Segment Start: Data segment

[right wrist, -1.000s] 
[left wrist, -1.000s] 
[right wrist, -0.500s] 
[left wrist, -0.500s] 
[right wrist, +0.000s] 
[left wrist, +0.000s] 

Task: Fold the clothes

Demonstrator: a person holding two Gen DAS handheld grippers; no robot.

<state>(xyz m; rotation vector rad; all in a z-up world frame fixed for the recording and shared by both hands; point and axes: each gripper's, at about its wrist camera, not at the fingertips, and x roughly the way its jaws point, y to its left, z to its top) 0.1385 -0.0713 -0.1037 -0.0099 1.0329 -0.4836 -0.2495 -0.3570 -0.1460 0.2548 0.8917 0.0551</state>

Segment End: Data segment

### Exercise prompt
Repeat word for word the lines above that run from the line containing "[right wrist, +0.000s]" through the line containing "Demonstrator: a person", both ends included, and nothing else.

### Exercise response
[right wrist, +0.000s] 
[left wrist, +0.000s] 

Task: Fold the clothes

Demonstrator: a person holding two Gen DAS handheld grippers; no robot.

With this, the answer is done.